The final three episodes switch gears to an extent, with Bier and Farr unafraid to edge into new locations and different territory to keep the wheels of narrative moving apace. Episodes four and five really begin to see Pine’s inveigling into Roper’s circle begin coming apart, as his dynamic with Debicki deepens dangerously, and Tom Hollander consistently steals the show as the embarrassingly creepy Corky—Roper’s long-term sidekick—who always remains the suspicious thorn in Pine’s side, building to painfully awkward scenes such as Corky drunkenly exploding at waiters in fine restaurants and Pine having to suavely repair the damage. Alongside the internal squabbles, Bier & Farr ensure Roper has an agenda, a master plan, and they switch his contacts from being Colombian drug lords in le Carre’s novel to being the far more current, relevant Arab businessmen with ties to Syrian upheaval, though the drama always manages to avoid succumbing to polemic and remains rooted far more into the tension of Pine’s secrets being discovered.

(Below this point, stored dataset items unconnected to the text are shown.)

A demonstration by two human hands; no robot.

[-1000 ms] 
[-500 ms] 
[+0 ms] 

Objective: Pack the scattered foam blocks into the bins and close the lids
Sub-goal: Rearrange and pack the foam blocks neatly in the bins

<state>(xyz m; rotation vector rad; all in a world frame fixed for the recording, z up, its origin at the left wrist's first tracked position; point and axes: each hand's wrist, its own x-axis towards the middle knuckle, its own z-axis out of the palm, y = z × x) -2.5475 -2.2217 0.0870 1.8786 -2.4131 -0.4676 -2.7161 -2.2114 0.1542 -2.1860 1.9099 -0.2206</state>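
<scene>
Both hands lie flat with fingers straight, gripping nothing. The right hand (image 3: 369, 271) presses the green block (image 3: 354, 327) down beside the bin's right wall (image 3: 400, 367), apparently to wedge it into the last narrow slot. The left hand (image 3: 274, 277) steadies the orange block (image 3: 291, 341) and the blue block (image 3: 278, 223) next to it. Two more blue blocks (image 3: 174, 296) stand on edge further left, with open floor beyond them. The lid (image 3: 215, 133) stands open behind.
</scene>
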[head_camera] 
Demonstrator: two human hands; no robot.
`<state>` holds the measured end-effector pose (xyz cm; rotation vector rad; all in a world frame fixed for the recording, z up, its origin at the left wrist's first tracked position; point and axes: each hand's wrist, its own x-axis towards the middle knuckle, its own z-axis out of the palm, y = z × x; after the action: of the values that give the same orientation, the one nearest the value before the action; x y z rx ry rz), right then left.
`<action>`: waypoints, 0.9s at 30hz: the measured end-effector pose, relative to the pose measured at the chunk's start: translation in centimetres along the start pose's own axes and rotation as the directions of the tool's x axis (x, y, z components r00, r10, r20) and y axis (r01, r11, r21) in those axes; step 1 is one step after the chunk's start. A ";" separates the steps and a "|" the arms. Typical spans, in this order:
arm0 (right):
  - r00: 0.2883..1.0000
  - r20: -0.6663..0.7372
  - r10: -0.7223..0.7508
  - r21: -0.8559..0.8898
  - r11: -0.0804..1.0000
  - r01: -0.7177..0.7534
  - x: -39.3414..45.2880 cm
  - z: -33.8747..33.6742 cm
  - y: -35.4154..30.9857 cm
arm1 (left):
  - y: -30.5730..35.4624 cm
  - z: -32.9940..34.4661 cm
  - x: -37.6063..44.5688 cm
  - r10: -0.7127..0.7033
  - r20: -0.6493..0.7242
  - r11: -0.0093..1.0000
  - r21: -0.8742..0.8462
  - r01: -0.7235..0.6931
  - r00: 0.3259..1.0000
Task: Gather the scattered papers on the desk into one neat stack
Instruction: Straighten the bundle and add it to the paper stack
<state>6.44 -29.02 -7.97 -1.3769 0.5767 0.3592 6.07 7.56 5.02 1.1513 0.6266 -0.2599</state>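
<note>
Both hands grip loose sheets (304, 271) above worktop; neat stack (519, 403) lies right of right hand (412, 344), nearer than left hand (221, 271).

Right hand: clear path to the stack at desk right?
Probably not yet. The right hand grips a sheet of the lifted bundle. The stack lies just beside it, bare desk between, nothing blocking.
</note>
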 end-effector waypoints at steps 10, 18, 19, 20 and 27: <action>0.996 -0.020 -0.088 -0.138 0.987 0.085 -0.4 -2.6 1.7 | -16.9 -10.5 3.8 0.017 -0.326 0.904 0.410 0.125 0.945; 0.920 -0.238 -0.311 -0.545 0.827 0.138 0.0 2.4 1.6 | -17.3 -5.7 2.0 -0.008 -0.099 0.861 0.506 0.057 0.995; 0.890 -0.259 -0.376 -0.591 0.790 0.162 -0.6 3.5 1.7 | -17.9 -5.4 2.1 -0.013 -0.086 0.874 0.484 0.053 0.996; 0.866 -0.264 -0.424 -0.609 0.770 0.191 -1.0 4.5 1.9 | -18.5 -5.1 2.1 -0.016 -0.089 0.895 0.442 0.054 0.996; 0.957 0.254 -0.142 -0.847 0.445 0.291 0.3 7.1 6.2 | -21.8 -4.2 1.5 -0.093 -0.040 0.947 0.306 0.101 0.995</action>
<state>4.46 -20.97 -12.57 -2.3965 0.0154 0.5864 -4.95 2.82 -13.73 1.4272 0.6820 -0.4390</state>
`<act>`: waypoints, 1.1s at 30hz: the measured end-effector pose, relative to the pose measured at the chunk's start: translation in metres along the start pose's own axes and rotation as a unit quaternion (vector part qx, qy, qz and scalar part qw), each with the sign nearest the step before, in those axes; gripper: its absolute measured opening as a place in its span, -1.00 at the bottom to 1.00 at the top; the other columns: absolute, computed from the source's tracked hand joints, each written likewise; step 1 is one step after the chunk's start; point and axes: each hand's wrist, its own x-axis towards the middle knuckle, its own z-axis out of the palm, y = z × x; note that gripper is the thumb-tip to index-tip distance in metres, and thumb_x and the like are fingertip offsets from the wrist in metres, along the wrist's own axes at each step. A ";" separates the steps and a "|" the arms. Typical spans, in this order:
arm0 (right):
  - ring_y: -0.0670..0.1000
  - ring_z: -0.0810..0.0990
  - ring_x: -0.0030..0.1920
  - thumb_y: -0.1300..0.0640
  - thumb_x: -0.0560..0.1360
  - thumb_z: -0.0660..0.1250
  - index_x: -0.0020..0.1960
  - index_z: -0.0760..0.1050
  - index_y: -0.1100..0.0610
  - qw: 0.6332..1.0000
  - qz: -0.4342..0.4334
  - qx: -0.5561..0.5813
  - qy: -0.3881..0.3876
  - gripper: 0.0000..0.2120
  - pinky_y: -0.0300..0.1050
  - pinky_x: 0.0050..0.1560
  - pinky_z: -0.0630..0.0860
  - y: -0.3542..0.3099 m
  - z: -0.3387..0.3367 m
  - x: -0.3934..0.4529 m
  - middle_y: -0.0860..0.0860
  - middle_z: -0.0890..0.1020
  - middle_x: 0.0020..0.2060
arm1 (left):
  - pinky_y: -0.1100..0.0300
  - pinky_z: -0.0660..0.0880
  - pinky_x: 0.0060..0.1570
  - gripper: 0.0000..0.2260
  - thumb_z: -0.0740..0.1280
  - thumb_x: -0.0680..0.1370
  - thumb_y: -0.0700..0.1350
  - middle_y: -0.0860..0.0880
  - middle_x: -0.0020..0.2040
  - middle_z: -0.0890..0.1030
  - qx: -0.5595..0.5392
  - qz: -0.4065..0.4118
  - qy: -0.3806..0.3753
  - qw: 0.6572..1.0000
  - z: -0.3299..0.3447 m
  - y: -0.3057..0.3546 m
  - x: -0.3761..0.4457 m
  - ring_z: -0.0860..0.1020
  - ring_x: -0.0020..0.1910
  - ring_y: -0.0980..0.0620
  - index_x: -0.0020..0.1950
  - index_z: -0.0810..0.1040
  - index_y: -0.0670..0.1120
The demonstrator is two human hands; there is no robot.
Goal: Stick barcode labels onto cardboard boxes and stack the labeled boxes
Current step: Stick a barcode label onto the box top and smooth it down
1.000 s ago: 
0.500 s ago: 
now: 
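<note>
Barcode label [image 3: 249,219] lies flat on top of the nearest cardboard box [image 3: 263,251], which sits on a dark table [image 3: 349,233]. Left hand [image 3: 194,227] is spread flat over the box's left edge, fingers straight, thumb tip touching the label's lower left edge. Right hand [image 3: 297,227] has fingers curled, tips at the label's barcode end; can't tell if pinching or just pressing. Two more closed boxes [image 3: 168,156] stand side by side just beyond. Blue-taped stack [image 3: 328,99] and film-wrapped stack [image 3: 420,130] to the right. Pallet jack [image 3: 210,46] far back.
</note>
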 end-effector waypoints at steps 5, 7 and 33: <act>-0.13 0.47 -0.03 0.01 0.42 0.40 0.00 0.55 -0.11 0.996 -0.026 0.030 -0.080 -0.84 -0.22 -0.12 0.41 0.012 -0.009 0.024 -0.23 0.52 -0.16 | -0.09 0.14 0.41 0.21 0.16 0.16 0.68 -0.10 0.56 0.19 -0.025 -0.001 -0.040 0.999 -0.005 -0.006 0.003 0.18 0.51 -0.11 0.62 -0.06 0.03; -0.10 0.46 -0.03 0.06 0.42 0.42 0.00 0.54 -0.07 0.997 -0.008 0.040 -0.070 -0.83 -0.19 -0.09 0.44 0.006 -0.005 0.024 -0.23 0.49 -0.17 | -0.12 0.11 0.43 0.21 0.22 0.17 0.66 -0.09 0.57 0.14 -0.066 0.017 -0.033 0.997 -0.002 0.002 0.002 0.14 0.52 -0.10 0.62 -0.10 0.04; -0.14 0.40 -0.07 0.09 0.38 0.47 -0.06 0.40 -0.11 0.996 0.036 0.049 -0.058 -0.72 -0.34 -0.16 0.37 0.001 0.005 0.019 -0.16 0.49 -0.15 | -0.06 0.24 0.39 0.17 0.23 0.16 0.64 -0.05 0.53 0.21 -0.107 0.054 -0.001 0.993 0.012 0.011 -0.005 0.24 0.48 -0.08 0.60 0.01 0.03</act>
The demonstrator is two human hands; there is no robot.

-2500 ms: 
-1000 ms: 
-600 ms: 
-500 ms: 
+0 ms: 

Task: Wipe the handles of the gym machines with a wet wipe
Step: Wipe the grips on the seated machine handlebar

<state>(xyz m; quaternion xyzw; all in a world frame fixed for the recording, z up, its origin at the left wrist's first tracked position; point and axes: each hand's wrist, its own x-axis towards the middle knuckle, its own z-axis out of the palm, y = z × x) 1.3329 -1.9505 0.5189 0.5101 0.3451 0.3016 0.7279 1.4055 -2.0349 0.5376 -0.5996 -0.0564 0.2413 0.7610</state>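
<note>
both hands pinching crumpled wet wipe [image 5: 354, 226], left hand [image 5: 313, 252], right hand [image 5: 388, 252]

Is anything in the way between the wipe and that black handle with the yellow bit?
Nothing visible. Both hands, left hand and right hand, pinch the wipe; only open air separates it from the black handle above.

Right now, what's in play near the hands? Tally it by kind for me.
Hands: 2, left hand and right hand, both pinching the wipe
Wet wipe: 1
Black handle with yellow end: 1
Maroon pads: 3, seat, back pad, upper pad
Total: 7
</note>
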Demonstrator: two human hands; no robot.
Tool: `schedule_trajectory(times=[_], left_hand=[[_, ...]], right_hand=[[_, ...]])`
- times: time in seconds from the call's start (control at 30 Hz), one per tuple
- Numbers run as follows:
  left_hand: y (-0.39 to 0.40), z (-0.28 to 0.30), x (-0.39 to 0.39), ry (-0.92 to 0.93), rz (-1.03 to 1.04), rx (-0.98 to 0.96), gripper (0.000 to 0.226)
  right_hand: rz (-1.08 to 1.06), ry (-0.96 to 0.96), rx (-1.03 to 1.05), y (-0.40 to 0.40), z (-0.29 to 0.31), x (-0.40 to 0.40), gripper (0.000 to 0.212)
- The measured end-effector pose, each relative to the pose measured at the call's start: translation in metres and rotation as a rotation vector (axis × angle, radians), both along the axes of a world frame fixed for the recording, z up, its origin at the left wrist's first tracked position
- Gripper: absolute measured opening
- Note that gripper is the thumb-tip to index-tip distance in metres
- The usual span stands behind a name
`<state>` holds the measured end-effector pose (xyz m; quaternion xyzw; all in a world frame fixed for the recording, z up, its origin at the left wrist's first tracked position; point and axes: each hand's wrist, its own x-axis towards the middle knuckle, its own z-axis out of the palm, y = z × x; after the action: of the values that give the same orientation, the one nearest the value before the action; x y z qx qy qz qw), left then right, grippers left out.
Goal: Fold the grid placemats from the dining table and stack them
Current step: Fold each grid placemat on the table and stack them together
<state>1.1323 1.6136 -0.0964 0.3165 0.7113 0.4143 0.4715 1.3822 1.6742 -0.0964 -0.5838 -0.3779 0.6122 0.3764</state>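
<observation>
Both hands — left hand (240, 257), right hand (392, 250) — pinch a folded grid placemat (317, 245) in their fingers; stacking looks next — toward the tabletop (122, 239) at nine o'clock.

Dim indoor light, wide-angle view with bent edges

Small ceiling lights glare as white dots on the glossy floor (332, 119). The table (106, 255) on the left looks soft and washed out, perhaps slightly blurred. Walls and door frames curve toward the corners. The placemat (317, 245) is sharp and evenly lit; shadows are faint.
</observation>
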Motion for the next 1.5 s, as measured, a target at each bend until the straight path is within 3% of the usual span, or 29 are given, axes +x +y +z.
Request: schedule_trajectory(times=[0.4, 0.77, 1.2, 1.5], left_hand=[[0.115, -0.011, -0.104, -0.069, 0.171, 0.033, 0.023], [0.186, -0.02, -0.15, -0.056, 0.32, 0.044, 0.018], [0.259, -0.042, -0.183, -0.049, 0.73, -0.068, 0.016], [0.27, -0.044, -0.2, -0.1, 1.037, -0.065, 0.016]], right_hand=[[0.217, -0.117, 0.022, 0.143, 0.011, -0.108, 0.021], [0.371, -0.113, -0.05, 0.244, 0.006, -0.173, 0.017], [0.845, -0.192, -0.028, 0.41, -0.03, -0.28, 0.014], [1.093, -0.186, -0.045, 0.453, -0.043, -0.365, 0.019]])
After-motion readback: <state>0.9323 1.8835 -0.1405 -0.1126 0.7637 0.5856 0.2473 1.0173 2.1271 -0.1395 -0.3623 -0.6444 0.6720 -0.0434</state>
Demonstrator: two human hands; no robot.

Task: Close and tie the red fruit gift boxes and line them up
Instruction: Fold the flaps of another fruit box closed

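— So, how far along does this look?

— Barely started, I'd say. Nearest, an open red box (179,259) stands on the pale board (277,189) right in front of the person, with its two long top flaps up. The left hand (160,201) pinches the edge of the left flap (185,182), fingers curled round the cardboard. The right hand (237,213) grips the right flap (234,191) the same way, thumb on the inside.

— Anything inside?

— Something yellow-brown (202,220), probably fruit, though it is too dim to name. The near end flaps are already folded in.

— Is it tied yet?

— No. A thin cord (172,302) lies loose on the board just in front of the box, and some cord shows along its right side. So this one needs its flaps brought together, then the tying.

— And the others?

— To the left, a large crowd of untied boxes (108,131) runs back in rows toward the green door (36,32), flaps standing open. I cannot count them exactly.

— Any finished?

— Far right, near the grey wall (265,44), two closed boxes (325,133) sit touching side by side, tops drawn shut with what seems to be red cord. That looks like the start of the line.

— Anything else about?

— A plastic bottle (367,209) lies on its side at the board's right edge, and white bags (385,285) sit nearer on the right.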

Episode six, the finale, naturally brings everything to a head, indeed brings everything full circle, and makes the conflict between Pine and Roper the central gambit. The conclusion is altered by necessity, and it won’t please everyone, but it feels by the credits rolling that the story has been told. It feels over. Subsequently it’s gratifying to hear both Hiddleston and Laurie categorically state there will not be a second season, that this is one and done. le Carre never wrote a sequel, so they don’t plan on inventing one of likely diminishing returns. That’s good. The Night Manager feels complete, and it’s refreshing that the BBC happily threw great resources, a talented cast of film and TV stars, and a strong writer/director team, and let them run free to deliver one of the classiest, most addictive TV shows in years.
Now what do we need to do to get that James Bond TV series?